## Data to process
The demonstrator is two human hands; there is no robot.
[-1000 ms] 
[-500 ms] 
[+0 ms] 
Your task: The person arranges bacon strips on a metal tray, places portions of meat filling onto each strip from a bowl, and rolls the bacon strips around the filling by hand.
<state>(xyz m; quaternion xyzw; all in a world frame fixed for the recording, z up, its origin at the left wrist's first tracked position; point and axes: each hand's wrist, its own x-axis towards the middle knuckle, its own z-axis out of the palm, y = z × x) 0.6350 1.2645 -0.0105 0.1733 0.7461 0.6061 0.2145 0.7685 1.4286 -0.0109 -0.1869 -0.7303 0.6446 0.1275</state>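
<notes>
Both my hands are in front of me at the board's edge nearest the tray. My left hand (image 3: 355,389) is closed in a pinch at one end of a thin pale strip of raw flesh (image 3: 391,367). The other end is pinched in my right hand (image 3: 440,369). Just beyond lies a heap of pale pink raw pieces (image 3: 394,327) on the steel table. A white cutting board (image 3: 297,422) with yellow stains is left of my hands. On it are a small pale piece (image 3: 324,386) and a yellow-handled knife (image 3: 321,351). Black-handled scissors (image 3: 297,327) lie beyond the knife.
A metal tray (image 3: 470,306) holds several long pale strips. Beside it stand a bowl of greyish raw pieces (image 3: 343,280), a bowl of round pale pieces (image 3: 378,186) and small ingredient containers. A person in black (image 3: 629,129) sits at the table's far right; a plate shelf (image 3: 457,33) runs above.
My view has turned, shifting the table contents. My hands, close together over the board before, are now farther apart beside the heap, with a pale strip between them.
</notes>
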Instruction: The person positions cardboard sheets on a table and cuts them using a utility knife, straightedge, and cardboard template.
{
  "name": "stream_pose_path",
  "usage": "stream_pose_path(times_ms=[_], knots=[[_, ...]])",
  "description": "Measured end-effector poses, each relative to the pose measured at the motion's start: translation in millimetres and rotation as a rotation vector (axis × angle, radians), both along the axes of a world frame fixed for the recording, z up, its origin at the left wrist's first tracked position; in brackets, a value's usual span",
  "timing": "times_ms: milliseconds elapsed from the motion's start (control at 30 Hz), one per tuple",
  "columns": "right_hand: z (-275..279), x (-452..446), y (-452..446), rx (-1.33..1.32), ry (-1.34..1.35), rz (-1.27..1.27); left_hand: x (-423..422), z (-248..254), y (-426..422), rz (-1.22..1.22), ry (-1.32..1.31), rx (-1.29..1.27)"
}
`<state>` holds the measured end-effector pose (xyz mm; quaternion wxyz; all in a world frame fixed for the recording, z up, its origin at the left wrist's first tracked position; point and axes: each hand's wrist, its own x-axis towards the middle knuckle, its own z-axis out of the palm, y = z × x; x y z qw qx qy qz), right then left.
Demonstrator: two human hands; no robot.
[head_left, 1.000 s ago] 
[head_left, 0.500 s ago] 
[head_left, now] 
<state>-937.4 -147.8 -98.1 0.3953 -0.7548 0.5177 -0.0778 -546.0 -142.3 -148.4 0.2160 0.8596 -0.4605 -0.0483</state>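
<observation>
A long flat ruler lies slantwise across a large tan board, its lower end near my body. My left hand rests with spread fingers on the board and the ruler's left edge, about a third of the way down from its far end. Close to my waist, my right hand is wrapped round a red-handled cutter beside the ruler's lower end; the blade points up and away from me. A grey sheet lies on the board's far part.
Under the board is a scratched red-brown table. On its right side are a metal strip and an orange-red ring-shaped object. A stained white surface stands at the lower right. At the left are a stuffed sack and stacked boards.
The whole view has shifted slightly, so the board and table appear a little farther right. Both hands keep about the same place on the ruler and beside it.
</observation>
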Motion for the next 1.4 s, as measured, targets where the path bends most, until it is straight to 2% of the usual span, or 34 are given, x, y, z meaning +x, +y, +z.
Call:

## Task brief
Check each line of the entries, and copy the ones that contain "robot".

## Written solution
The demonstrator is two human hands; there is no robot.
Demonstrator: two human hands; no robot.

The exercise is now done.